Go through the data below and gather each line containing "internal".

* * * * * * * * *

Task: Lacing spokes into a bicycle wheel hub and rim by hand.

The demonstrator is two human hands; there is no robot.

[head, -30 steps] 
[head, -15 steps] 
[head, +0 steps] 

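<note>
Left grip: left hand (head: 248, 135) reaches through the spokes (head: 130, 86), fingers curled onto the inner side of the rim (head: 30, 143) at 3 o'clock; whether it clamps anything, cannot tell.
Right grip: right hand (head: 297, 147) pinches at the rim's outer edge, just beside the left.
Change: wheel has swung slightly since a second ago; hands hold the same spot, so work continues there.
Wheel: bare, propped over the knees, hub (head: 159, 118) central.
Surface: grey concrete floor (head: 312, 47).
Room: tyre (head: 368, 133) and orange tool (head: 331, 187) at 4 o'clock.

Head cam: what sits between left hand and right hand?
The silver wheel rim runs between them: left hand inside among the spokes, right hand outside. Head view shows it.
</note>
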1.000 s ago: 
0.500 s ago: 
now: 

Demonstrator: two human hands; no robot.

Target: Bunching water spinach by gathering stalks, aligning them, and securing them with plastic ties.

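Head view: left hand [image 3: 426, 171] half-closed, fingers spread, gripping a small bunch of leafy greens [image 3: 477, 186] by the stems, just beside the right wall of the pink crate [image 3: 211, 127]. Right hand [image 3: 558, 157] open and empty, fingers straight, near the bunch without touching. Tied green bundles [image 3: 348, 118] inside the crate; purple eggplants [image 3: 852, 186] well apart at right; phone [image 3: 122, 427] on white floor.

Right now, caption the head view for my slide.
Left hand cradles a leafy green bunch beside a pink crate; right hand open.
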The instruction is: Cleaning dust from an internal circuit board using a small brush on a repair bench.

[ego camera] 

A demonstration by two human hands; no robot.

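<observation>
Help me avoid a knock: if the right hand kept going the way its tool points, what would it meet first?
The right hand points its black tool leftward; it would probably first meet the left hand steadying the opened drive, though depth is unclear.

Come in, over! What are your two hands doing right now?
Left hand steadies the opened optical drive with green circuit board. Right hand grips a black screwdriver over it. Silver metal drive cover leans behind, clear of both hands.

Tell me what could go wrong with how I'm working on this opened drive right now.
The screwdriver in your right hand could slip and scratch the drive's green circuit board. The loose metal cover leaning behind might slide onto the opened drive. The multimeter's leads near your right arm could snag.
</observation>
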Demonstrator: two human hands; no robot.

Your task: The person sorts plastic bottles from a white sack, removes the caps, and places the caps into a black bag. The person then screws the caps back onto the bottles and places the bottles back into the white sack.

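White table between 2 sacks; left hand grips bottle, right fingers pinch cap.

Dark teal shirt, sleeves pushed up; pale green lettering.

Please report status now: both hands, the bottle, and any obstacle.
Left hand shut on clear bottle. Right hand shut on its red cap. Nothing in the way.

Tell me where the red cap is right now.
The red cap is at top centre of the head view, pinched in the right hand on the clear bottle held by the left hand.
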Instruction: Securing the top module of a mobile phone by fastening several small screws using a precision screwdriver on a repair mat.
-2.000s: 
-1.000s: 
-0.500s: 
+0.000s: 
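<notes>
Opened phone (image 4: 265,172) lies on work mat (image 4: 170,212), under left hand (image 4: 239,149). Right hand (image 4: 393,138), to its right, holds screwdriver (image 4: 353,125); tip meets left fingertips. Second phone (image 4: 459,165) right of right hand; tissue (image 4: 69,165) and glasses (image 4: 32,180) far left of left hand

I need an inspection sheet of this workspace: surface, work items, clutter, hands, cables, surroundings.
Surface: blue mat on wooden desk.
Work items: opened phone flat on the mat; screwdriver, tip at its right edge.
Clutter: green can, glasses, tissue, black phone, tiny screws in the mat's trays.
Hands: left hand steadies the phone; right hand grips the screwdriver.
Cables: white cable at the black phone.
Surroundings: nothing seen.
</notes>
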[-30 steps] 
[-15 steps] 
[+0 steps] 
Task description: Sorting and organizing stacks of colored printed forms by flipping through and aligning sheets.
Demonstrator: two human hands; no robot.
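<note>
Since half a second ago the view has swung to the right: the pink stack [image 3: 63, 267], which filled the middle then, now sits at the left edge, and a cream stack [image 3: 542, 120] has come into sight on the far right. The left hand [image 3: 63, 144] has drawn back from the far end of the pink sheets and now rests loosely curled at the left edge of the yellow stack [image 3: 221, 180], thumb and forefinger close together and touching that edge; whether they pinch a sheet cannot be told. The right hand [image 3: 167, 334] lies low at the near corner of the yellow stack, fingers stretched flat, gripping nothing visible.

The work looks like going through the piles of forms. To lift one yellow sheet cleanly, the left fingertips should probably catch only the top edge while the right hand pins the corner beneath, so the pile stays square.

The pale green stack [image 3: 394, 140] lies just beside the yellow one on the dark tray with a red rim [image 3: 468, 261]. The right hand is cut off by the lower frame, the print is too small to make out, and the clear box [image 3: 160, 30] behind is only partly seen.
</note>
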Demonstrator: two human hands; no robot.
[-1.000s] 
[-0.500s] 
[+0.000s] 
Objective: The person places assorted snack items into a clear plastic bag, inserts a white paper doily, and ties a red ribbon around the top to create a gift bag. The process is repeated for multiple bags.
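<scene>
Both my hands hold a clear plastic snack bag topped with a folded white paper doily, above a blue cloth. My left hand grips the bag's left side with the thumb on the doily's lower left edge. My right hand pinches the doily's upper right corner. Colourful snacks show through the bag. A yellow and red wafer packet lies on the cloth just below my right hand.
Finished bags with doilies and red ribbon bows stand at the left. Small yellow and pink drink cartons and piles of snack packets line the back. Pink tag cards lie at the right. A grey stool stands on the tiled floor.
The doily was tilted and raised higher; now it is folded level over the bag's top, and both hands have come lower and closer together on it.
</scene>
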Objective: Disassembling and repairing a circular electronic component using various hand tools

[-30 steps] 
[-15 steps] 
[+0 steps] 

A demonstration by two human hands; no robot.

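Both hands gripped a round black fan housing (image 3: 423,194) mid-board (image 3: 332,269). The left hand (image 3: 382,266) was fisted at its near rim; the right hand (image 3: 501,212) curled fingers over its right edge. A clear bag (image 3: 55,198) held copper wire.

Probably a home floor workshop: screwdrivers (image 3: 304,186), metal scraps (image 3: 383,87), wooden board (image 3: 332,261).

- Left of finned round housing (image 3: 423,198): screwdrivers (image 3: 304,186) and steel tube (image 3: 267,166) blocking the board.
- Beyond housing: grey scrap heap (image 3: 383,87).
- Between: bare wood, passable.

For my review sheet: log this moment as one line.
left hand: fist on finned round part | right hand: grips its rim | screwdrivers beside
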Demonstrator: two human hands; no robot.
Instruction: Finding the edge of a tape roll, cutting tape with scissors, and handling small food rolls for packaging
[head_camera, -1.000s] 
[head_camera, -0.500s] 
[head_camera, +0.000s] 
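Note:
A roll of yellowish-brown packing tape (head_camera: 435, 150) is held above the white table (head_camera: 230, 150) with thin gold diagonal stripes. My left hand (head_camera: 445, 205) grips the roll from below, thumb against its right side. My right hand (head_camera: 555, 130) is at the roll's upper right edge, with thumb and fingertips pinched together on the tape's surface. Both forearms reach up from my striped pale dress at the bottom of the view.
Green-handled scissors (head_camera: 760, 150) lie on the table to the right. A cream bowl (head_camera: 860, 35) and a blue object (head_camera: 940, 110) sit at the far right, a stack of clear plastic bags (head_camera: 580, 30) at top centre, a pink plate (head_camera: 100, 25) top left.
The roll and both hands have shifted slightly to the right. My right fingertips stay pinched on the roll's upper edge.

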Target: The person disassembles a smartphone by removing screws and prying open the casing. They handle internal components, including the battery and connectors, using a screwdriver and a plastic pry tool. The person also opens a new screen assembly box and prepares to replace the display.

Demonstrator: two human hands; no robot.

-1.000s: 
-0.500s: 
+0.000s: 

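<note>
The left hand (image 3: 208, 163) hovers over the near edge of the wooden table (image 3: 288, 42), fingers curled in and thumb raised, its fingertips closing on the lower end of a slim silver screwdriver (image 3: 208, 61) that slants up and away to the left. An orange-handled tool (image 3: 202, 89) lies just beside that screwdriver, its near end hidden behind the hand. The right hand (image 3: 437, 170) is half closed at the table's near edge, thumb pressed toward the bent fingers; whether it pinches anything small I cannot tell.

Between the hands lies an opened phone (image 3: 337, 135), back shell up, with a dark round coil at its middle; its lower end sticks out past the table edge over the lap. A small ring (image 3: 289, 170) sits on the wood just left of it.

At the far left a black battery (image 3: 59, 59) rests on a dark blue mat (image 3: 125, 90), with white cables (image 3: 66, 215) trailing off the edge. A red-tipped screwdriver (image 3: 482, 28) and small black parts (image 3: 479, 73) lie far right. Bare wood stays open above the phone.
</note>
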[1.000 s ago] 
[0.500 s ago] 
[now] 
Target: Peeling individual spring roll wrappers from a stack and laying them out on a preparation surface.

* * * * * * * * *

• [Answer box]
The instruction is: Cleaning dust from an internal circuit board using a small brush on a repair bench.
Target: The person disassembles a smartphone by removing screws and prying open the casing. They handle internal components, including the battery and connectors, using a screwdriver and a plastic pry tool. The person also opens a new screen assembly box and prepares to replace the display.

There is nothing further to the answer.